In contrast to biological father, Cooley & Handy aruged that putative father had been present in the child’s life since her conception. He had never waivered in his efforts at providing her with the utmost love, emotional and financial support. Initially he and mother lived with the child as a family. Although mother’s and putative father’s relationship ended, he always had equal physical and legal custody of the child and has served as her putative father in every aspect of her life. There was never any accusation or assertion that he had not provided for her financially or otherwise. Putative father was also never subjected to DNA testing and has never questioned his paternity. At all relevant times, putative father was unaware that there could be another potential father. By mother’s own account, the child considers putative father her “dad” and mother and putative father have done their best to provide the child with stability and love throughout the child’s life.
To introduce another father at this late time, Cooley & Handy argued, would only serve to cause the child total confusion and emotional trauma.

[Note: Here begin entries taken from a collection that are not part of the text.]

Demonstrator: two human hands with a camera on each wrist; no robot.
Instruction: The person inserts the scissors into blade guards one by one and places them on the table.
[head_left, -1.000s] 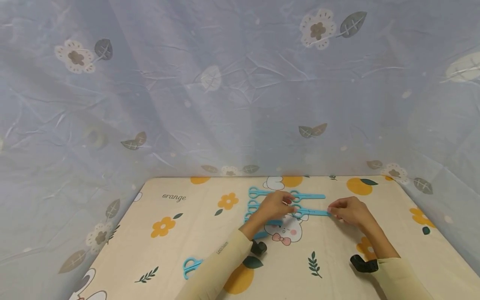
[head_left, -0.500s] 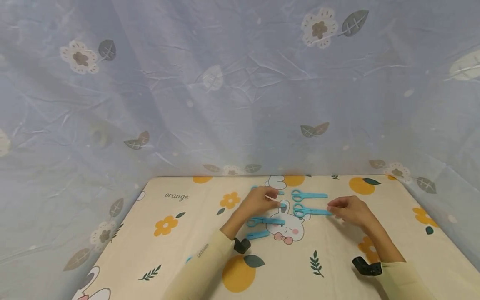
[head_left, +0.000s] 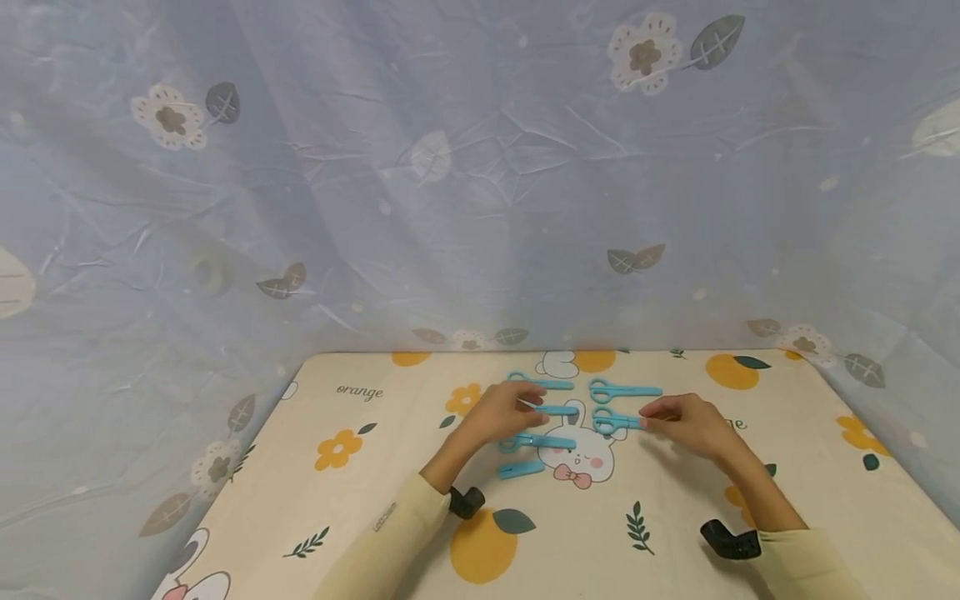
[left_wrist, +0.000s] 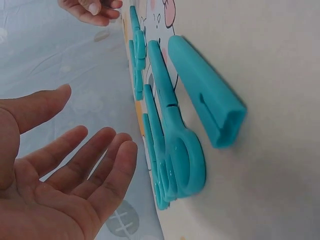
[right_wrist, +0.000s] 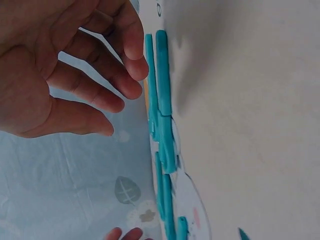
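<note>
Turquoise scissors with covered blades lie in two columns on the cloth. The right column has a back pair of scissors (head_left: pixel 626 391) and a front pair of scissors (head_left: pixel 617 420). My right hand (head_left: pixel 693 423) hovers by the front pair's tip; its fingers look loosely bent and hold nothing in the right wrist view. Over the left column is my left hand (head_left: pixel 498 412), thumb and fingers apart, partly hiding handles there. Below it lie the third pair of scissors (left_wrist: pixel 185 155) and a loose blade cover (left_wrist: pixel 207 92) with an open end.
A patterned cream cloth (head_left: pixel 570 542) covers the table. Behind it hangs a grey-blue floral curtain (head_left: pixel 480 250), which also closes off both sides. A black wrist camera (head_left: pixel 467 502) sticks out from the left sleeve, another wrist camera (head_left: pixel 729 542) from the right.
My left hand has let go of the right column's front scissors and drawn back left. My right hand has slid slightly left along them. The scissors at front left are now hidden by my left sleeve.
</note>
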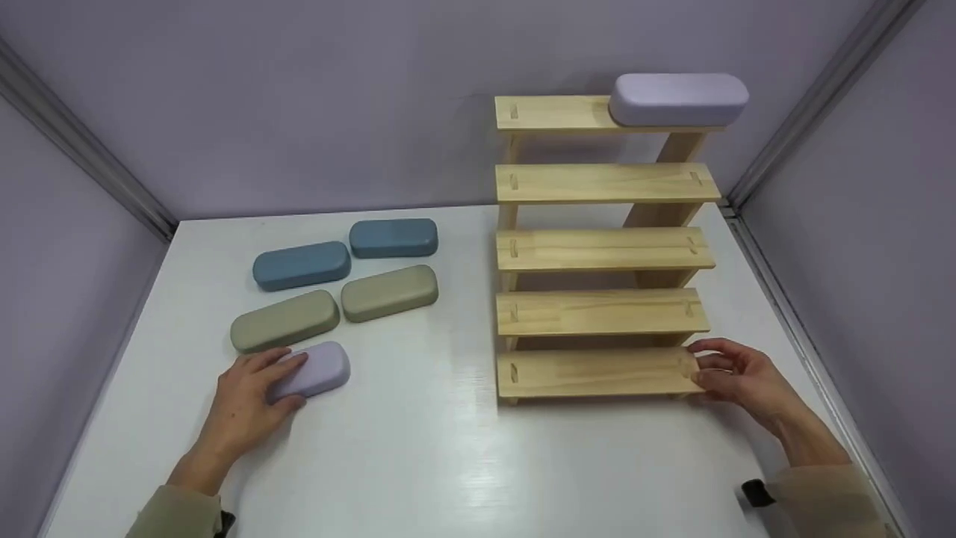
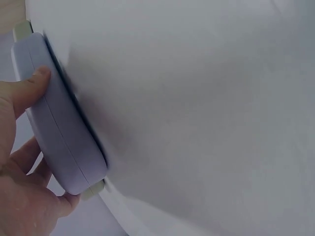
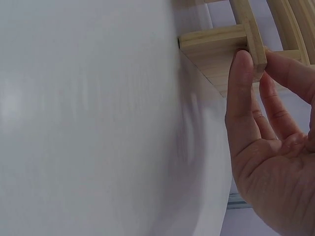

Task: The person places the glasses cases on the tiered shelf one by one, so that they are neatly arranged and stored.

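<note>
My left hand (image 1: 243, 403) grips a lavender glasses case (image 1: 320, 368) lying at the front of a group of cases on the left of the table. In the left wrist view the thumb presses one long side of the lavender case (image 2: 61, 128), across from the fingers, and a seam runs along it. At the right, my right hand (image 1: 747, 381) pinches the right end of the lowest board on a stepped wooden rack (image 1: 597, 373). The right wrist view has the thumb below that board's corner (image 3: 256, 46) and the index finger over it.
Two green cases (image 1: 284, 321) lie just behind the lavender one, with two blue cases (image 1: 302, 266) farther back. Another lavender case (image 1: 680, 99) rests on the rack's top board, toward its right end. Purple-grey walls (image 1: 336, 104) enclose the white table (image 1: 418, 463).
</note>
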The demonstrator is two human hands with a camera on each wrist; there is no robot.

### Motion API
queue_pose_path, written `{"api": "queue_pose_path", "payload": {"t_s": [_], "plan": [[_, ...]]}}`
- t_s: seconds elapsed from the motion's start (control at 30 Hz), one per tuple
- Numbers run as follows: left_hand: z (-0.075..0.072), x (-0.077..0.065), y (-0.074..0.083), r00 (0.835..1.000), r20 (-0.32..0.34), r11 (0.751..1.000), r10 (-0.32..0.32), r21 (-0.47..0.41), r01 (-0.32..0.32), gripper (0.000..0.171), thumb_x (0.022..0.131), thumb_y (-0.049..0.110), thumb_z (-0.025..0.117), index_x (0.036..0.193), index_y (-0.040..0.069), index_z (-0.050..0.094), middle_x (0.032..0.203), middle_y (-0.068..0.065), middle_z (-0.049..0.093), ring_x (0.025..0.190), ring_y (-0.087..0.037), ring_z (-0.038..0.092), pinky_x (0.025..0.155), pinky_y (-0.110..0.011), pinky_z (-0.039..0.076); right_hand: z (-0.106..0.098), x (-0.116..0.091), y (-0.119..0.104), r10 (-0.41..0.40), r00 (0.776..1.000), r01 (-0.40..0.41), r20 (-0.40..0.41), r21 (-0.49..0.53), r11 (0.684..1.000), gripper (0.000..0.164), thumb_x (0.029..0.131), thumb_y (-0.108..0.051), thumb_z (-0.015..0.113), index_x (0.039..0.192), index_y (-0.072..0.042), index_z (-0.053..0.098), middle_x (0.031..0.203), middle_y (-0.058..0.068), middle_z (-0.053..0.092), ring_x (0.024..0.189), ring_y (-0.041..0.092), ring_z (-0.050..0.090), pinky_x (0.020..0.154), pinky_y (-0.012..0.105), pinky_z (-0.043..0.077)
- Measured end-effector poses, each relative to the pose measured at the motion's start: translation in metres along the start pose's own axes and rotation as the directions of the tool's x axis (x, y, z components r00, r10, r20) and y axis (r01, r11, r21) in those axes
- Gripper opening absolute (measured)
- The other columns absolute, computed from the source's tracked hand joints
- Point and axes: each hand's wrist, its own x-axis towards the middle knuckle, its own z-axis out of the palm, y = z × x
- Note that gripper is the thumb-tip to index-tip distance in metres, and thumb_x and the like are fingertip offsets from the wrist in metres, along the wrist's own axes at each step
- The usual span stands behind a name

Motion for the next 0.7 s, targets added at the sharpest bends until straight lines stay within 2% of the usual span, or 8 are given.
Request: {"api": "queue_pose_path", "payload": {"t_s": [0.3,0.5,0.7], "plan": [[-0.002,0.003,0.008,1.0,-0.025,1.0,0.004,-0.031,-0.004,0.058,0.088,0.01,0.094,0.144,0.01,0.077,0.148,-0.023,0.071,0.141,-0.05,0.062,0.114,-0.072,0.045,0.001,0.0,-0.002,0.018,0.999,-0.02,-0.03,-0.069,0.997,0.038,0.105,-0.001,0.073,0.141,-0.009,0.067,0.109,-0.008,0.081,0.095,0.008,0.078,0.083,0.033,0.07],[-0.006,0.007,0.016,1.0,-0.016,1.0,0.011,-0.026,-0.011,0.057,0.09,0.013,0.093,0.144,0.011,0.077,0.145,-0.02,0.072,0.139,-0.048,0.062,0.118,-0.074,0.045,0.001,0.001,-0.001,0.018,0.999,-0.02,-0.03,-0.042,0.999,0.039,0.104,0.0,0.075,0.141,-0.01,0.068,0.109,-0.007,0.081,0.095,0.008,0.078,0.085,0.035,0.071],[-0.013,0.017,0.028,0.996,-0.026,0.997,0.082,-0.007,-0.082,0.057,0.088,0.013,0.095,0.143,0.014,0.079,0.143,-0.018,0.075,0.131,-0.043,0.065,0.112,-0.067,0.052,0.0,0.0,0.001,0.01,1.0,-0.011,-0.028,-0.026,1.0,0.039,0.103,0.002,0.074,0.14,-0.01,0.069,0.108,-0.006,0.081,0.094,0.008,0.078,0.084,0.035,0.071]]}}
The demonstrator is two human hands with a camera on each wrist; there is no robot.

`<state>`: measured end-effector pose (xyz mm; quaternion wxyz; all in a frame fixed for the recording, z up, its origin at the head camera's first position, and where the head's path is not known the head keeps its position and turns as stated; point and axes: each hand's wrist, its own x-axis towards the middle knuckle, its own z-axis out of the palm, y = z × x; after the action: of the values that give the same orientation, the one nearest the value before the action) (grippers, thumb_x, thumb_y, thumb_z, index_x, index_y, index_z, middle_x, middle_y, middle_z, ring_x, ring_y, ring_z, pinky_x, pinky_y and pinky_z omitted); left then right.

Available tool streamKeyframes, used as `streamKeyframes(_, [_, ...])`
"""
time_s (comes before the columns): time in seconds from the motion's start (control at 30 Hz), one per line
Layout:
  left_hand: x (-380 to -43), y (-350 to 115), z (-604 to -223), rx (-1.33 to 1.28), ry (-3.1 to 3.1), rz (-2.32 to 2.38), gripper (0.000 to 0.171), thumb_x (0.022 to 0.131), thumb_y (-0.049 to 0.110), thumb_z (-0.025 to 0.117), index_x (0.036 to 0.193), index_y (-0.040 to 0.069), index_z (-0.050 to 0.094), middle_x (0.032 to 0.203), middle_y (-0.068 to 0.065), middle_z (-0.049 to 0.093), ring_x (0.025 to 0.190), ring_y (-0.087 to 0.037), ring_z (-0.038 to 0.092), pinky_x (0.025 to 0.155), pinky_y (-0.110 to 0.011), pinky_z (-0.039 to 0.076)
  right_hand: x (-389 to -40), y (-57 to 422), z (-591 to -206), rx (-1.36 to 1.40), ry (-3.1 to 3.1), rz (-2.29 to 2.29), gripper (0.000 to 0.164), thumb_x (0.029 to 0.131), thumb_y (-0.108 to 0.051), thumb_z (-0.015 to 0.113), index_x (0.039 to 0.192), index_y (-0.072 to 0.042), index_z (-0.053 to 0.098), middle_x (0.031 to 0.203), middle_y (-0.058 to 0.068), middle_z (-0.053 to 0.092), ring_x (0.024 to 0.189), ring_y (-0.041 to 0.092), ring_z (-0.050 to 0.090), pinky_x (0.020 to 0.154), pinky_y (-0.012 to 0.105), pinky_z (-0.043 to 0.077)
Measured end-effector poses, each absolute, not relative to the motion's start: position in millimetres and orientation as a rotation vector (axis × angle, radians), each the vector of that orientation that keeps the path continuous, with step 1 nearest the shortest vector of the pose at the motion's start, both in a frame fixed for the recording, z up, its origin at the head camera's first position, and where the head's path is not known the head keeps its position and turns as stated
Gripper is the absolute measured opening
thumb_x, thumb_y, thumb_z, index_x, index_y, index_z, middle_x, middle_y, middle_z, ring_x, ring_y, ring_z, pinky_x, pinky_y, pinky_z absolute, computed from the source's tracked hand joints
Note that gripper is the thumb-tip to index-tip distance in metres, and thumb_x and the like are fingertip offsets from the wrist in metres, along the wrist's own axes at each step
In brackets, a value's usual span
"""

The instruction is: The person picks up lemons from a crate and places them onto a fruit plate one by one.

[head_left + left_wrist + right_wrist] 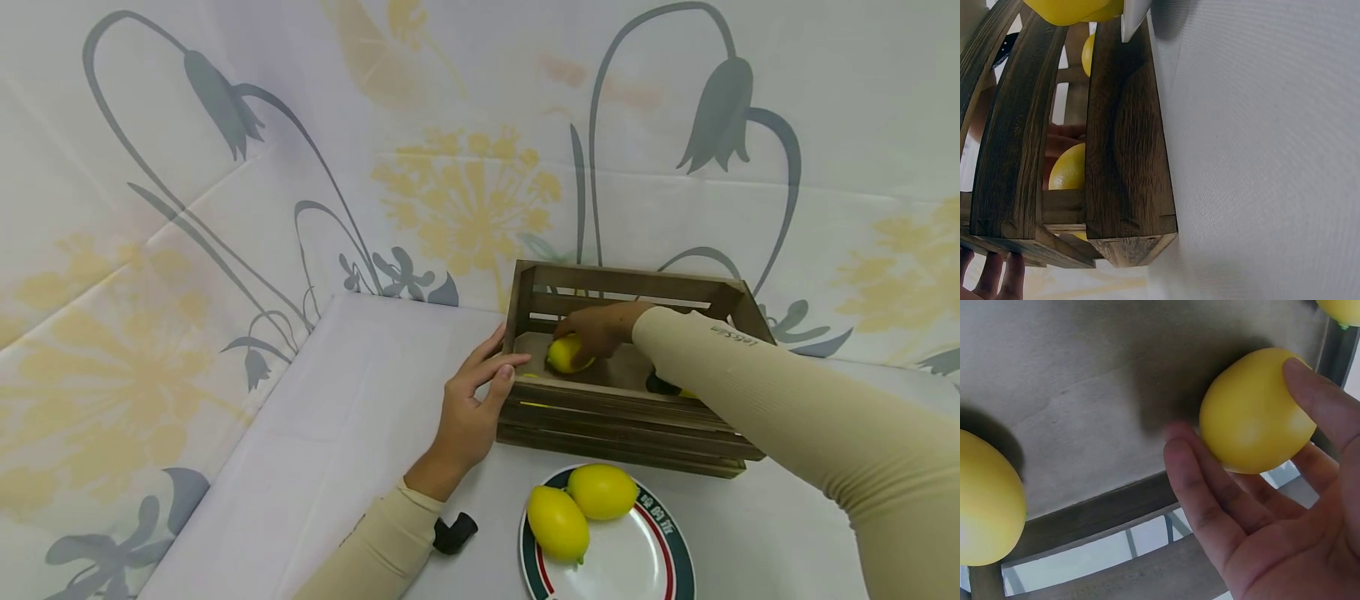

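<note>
My right hand (600, 329) reaches down into a slatted brown wooden crate (622, 408). Its thumb and fingers curl round a yellow lemon (1257, 412) near the crate's left end; the lemon also shows below the fingers in the head view. Another lemon (985, 500) lies inside on the crate floor, and part of a third lemon (1341, 309) appears at the corner of the right wrist view. My left hand (468, 404) rests on the crate's left end with its fingers extended, and its fingertips (1013, 275) touch the slats in the left wrist view.
In front of the crate stands a white plate (618, 562) with a dark green and red rim, bearing two lemons (581, 504). A black device (453, 533) sits at my left wrist. Behind the crate hangs a flower-printed cloth (480, 100).
</note>
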<state>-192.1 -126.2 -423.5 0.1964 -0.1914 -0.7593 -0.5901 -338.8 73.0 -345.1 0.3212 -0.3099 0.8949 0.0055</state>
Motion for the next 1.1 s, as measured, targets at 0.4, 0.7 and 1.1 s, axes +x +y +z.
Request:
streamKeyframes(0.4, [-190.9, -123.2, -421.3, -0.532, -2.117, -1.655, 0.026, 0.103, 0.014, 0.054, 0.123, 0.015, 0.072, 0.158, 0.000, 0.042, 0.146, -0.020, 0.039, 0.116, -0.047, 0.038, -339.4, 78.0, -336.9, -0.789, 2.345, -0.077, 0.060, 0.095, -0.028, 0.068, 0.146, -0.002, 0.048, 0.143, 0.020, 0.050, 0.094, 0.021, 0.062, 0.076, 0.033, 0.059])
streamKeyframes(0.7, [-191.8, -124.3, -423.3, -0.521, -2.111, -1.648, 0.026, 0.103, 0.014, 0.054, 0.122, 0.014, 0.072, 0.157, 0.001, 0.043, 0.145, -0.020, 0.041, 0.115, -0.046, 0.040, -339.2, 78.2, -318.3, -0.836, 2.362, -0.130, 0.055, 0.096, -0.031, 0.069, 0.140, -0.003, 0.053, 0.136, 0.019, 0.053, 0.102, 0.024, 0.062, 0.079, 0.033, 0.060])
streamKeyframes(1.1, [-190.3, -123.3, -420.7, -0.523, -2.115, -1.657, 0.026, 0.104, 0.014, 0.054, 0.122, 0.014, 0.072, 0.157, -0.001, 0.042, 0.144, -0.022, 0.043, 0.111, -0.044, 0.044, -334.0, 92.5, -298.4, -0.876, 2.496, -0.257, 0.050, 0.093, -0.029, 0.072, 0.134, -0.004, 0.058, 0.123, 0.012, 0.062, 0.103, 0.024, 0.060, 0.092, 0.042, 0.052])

The Commonwealth’s primary interest is in ensuring that a child has the financial and emotional support of her parents and that the courts are acting in the child’s best interest. It will not sever sound ties between a father and child, threatening to cause the child significant confusion and psychological dismay, simply based on the untimely, and questionable, intervention of a potential father who easily could have asserted his potential rights at the time of conception or soon thereafter. See Andreas, 369 A.2d 416. Biological father’s belated interest in his potential fatherhood cannot serve as a basis in which to sever a meaningful father-daughter relationship that he voluntarily supported for 8 ½ years. To do so would only serve to cause irreparable damage to the child and to her relationship with her putative father. See id.
In the end, the trial court accepted Cooley & Handy’s arguments and dismissed biological father’s Complaint for Custody with prejudice.